Studying today's apostolic reading, one assumes that it was chosen by the Church because it includes the phrase: “Those who have been baptized into Christ, have put on Christ. There is neither Jew nor Greek, there is neither slave nor free, there is neither male nor female; for you are all one in Christ Jesus.” (Gal. 3:27-28).
This "neither male nor female" refers to Saint Paraskevi and wants to say that in holiness and martyrdom there is no difference between them, since women struggled with men in contest and martyrdom, they endured everything for the love of Christ. Indeed, when we read the life of Saint Paraskevi and see how many tortures the Saint faced, and in fact with great courage and manliness, we are astounded.
As it becomes clear, this passage of the Apostle Paul is not offered for sociological applications, it does not speak of a social equality between Jews and pagans, between slaves and free people, between men and women. Here the Apostle Paul speaks of the brotherhood experienced in the Church by those who were baptized into Christ and wore the Grace of Christ, which is the Grace of the Triune God.

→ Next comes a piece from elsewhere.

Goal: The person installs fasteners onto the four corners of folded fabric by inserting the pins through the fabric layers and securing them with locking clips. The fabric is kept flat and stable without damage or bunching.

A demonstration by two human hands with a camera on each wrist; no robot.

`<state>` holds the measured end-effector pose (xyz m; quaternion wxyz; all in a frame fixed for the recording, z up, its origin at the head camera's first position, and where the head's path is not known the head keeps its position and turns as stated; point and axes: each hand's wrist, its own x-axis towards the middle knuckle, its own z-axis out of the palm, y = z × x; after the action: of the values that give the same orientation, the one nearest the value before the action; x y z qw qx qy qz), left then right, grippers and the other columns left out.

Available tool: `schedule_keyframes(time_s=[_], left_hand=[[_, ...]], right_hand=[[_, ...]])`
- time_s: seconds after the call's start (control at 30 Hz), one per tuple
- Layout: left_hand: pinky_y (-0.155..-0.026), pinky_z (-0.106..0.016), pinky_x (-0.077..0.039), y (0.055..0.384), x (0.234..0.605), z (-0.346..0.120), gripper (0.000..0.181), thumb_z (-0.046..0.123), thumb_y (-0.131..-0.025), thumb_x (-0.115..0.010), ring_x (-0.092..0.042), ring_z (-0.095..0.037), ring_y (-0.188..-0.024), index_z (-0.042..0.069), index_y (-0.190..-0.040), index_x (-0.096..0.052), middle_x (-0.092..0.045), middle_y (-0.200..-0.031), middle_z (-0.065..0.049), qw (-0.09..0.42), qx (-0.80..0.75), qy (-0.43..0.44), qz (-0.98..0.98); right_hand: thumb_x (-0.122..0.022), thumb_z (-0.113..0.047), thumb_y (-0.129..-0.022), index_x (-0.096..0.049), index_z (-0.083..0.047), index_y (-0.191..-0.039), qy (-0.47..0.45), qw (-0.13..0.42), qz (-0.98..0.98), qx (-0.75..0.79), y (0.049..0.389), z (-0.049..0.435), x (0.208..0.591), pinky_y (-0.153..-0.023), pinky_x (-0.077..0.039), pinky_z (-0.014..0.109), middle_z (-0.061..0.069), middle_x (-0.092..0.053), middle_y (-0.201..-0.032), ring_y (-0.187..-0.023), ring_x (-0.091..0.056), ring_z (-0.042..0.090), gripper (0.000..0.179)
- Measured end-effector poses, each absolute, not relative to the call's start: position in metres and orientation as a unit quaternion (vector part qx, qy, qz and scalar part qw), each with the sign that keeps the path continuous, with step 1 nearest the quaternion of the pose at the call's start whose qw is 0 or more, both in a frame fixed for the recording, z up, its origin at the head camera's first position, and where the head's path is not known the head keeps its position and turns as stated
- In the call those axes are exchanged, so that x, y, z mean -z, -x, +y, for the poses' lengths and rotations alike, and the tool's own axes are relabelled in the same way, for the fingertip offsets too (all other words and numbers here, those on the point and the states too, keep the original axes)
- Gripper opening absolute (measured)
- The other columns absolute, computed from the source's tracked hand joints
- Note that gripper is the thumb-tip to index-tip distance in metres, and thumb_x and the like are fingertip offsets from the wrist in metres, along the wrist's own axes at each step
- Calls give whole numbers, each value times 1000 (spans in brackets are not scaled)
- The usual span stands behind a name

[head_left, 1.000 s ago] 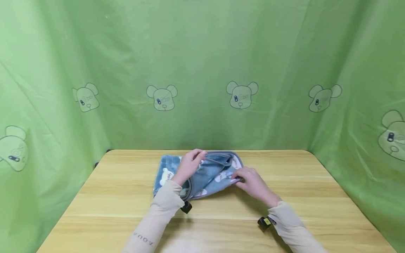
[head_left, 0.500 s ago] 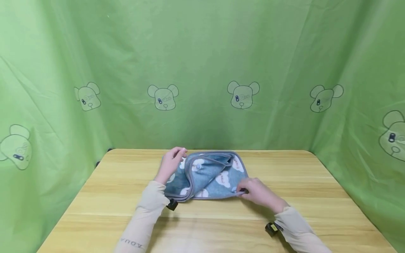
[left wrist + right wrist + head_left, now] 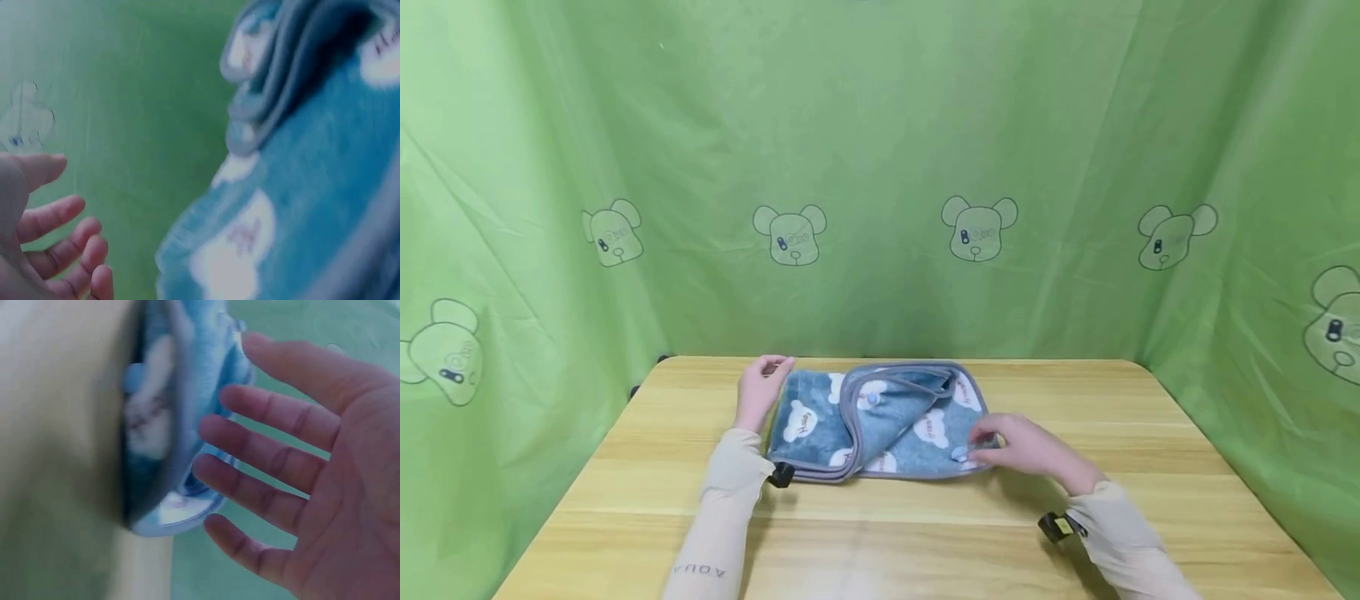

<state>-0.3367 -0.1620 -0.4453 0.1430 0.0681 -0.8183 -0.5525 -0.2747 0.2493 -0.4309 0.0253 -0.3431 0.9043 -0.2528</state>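
A folded blue fleece blanket (image 3: pixel 816 417) with white bear prints, grey piping and light-blue snap buttons lies at the table's far middle. Its upper layer is turned back in a loose diagonal fold. Just off the left edge is my left hand (image 3: pixel 762 390); in the left wrist view its fingers (image 3: pixel 56 219) are relaxed, apart from the cloth, and hold nothing. My right hand (image 3: pixel 1022 444) is over the front right corner. The right wrist view shows its fingers (image 3: pixel 262 469) spread, with nothing pinched; whether a fingertip touches the blanket I cannot tell.
The wooden table (image 3: pixel 880 550) has rounded far corners. Green curtains (image 3: pixel 880 167) printed with bear heads hang behind it and at both sides. A small black camera (image 3: pixel 1057 527) sits at the right wrist, another camera (image 3: pixel 781 475) at the left.
My left hand has moved left, off the blanket to beside its edge. My right hand drew the front right corner outward and down, then let it go; the blanket now lies flatter there.
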Motion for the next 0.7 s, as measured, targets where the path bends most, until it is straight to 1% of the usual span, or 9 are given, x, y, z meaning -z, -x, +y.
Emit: schedule_keyframes(time_s=[0.07, 0.13, 0.27, 0.33, 0.4, 0.43, 0.5, 0.6, 0.7], left_hand=[[-92, -41, -49, 339, 453, -167, 39, 32, -92, -66, -61, -31, -106, 2, -118, -65, -66, -115, -21, 133, 553, -83, -819], [-90, -40, -50, 340, 459, -170, 41, 30, -93, -65, -62, -31, -104, 1, -122, -62, -65, -117, -23, 109, 554, -97, -819], [-78, -33, -55, 339, 468, -172, 48, 25, -94, -63, -64, -29, -97, -3, -131, -54, -61, -123, -27, 56, 565, -116, -815], [-71, -28, -55, 340, 472, -173, 50, 23, -94, -63, -64, -28, -93, -5, -133, -51, -60, -125, -29, 39, 567, -121, -814], [-68, -25, -53, 340, 474, -172, 51, 21, -94, -63, -64, -26, -92, -7, -134, -50, -58, -127, -30, 26, 567, -121, -815], [-68, -24, -52, 340, 474, -172, 50, 21, -93, -64, -63, -25, -93, -6, -134, -51, -58, -128, -30, 21, 564, -123, -817], [-72, -26, -52, 340, 476, -172, 49, 19, -93, -63, -63, -27, -96, -7, -133, -51, -57, -129, -30, 13, 559, -121, -820], [-85, -34, -53, 340, 478, -172, 45, 16, -92, -64, -61, -32, -106, -7, -130, -55, -57, -131, -29, 3, 552, -120, -825], [-95, -42, -50, 341, 481, -172, 43, 12, -91, -64, -59, -38, -114, -8, -128, -56, -57, -131, -29, -13, 550, -115, -827]], right_hand=[[-72, -24, -86, -69, -5, -101, 340, 4, 906, 252, 280, 244, 424, -84, -55, 43, 6, -71, -96, -90, -66, 22, 24], [-72, -23, -87, -68, -5, -107, 332, -19, 909, 253, 286, 237, 419, -87, -54, 45, 8, -71, -101, -94, -65, 24, 28], [-71, -26, -88, -63, -5, -120, 330, -54, 906, 258, 303, 214, 406, -95, -50, 49, 11, -68, -114, -106, -63, 28, 40], [-71, -29, -88, -60, -6, -126, 333, -64, 906, 255, 313, 200, 399, -100, -46, 50, 11, -65, -121, -113, -60, 29, 46], [-70, -32, -89, -56, -6, -132, 338, -66, 905, 251, 325, 185, 392, -105, -42, 51, 13, -62, -128, -120, -56, 30, 53], [-70, -33, -89, -54, -6, -134, 336, -63, 906, 251, 331, 177, 389, -107, -40, 51, 13, -59, -132, -123, -53, 31, 55], [-69, -35, -89, -50, -7, -139, 334, -54, 908, 248, 343, 161, 386, -111, -36, 52, 14, -54, -138, -129, -48, 33, 60], [-69, -35, -89, -45, -7, -143, 332, -34, 912, 237, 363, 138, 384, -115, -30, 53, 15, -48, -145, -136, -41, 35, 65], [-69, -34, -88, -43, -6, -144, 339, -4, 914, 222, 380, 119, 388, -117, -24, 56, 17, -45, -148, -140, -35, 40, 68]])
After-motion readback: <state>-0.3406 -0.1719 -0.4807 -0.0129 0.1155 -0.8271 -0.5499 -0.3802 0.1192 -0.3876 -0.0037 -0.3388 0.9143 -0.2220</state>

All those who participate in the whole ecclesial life, with the sacraments and asceticism, are united in Christ, are special members of the Church and there are no differences between them, since with the life they live they have transcended the various natural social distinctions.
We see this in the lives of the Saints of the Church, who have the Grace of the Triune God and are members of the Church and siblings among themselves, despite the time they lived from the first century until today, despite their age and color, despite their different professions and their way of life, despite their social status, despite their particular gender and nationality. The Orthodox Church extends to the whole world and all its members, when they live according to its tradition, are siblings to each other. We all belong to a special homeland, but nevertheless we are members of the same universal, ecumenical and catholic Orthodox Church.
Without the Grace of God, and outside the Church, there is even now, in the twenty-first century, great inequality and social injustices. Despite the Charter of Human Rights, even today there is class and racial discrimination and various social inequalities. Despite the abolition of slavery, in many cases people become slaves to their fellow human beings and gender discrimination is observed.
Saint Paraskevi, however, like all the Saints, shows us that all distinctions are overcome in Christ within the Church. And it also shows us that the passing centuries do not erase their memory from the people, especially in the Church and by God. The Grace of God, which is rich in the Church, with the free will of human beings transcends all divisions and distinctions and realizes a society where truth, love, justice, peace and in general true brotherhood in Christ prevails. Such a society is both a gift and a struggle. If we do not struggle, we can gain nothing in our lives, not even the Christian life.